┌─ Records for this exercise
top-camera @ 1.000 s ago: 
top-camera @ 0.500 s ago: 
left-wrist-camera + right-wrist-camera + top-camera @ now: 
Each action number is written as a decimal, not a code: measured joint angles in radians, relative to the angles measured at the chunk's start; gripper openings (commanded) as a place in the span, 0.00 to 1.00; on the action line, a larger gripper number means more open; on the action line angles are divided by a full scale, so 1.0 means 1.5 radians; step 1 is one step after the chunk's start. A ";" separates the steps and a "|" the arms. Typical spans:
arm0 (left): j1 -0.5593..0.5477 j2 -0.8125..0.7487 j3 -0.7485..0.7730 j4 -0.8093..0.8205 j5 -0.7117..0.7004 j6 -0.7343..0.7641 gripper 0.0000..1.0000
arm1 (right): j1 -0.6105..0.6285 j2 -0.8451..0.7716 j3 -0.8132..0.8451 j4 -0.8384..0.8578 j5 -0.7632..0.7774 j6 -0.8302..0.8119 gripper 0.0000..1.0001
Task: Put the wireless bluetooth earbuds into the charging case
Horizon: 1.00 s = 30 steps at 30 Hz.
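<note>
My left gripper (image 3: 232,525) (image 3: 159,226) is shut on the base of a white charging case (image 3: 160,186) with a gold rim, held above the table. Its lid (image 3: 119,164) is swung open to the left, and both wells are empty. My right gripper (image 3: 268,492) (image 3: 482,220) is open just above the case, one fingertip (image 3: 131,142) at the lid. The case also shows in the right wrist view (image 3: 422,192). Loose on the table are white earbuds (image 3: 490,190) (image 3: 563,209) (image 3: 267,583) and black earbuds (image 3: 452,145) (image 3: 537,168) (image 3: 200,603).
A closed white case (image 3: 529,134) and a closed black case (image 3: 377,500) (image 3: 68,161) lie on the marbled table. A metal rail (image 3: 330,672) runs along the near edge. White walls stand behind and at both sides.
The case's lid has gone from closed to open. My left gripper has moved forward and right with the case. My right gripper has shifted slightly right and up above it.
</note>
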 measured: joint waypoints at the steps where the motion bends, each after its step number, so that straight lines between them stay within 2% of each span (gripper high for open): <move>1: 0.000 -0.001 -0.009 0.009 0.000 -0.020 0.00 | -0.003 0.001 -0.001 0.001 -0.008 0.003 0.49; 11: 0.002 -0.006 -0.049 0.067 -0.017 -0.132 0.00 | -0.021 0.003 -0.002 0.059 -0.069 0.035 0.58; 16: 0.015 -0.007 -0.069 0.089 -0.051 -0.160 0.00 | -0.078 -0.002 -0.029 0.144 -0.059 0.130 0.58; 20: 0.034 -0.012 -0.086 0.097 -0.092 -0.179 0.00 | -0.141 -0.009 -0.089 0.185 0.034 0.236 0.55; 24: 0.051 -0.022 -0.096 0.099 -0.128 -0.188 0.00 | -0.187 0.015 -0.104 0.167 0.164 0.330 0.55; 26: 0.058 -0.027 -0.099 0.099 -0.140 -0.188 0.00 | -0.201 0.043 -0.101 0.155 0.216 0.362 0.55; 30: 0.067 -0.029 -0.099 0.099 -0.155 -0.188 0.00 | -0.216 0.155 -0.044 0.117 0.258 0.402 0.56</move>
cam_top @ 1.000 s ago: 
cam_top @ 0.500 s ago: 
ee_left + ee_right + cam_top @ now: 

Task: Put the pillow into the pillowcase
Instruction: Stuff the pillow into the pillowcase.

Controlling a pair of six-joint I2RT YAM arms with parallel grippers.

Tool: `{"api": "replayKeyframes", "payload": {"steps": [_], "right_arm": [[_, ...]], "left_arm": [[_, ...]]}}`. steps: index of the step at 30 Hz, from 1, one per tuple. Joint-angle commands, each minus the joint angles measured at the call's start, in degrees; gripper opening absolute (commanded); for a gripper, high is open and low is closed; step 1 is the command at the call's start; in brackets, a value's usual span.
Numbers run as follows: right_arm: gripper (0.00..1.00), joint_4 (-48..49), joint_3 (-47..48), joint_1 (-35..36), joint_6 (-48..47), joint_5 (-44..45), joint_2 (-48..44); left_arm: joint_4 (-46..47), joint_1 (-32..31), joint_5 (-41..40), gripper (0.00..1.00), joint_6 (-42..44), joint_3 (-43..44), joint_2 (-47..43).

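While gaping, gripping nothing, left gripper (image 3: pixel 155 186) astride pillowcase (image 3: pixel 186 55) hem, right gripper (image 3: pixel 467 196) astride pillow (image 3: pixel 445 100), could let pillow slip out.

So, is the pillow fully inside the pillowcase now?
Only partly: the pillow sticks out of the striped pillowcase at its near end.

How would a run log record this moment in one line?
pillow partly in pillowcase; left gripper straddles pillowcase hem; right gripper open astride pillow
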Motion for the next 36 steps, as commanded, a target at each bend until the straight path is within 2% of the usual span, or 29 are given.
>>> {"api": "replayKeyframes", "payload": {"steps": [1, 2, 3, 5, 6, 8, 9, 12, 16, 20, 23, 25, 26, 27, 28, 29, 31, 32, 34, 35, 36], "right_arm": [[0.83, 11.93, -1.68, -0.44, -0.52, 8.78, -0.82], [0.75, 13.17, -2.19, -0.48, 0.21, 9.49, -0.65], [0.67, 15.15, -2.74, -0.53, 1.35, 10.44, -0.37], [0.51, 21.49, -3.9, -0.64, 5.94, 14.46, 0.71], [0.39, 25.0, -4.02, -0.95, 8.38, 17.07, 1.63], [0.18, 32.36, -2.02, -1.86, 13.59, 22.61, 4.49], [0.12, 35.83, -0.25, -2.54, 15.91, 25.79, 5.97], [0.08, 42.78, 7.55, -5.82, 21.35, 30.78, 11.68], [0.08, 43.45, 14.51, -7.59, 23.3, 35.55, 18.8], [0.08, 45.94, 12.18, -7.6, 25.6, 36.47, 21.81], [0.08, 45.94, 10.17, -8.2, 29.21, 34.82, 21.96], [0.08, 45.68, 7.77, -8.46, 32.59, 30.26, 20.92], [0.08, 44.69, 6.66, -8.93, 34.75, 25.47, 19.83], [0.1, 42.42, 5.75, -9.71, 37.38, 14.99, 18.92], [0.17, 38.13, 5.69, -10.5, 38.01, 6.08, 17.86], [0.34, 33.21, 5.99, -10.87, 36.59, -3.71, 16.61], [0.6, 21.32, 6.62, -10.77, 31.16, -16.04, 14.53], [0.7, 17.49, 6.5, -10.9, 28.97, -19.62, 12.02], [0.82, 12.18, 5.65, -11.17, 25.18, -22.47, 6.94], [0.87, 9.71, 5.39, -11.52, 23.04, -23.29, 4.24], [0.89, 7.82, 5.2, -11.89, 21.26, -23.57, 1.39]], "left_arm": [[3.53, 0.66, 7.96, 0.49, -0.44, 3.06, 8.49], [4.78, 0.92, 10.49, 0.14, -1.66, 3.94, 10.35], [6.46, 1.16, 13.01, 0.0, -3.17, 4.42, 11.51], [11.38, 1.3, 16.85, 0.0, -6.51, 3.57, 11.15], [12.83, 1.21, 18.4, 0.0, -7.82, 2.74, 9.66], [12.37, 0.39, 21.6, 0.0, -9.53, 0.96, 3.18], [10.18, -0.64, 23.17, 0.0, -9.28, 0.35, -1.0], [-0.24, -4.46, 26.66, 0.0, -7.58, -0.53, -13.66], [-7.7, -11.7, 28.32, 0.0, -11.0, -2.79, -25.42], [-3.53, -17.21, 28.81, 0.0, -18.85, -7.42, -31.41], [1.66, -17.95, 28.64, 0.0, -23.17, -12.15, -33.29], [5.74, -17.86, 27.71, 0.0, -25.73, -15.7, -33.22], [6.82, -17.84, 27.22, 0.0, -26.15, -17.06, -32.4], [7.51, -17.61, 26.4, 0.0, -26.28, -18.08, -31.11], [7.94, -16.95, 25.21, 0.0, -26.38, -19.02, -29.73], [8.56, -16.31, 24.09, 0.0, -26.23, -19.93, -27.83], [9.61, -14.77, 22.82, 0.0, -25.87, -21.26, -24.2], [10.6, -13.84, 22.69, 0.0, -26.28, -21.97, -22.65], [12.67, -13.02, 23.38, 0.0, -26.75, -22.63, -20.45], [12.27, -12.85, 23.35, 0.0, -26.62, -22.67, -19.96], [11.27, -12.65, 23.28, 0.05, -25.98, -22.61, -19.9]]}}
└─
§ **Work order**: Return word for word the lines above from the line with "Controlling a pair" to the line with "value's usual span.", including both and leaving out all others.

§ **Written answer**:
Controlling a pair of six-joint I2RT YAM arms with parallel grippers.

Tool: `{"api": "replayKeyframes", "payload": {"steps": [_], "right_arm": [[_, ...]], "left_arm": [[_, ...]]}}`. steps: index of the step at 30 Hz, from 1, one per tuple. Joint-angle commands, each minus the joint angles measured at the call's start, in degrees; gripper opening absolute (commanded); for a gripper, high is open and low is closed; step 1 is the command at the call's start; in brackets, a value's usual span.

What came before makes up the full response.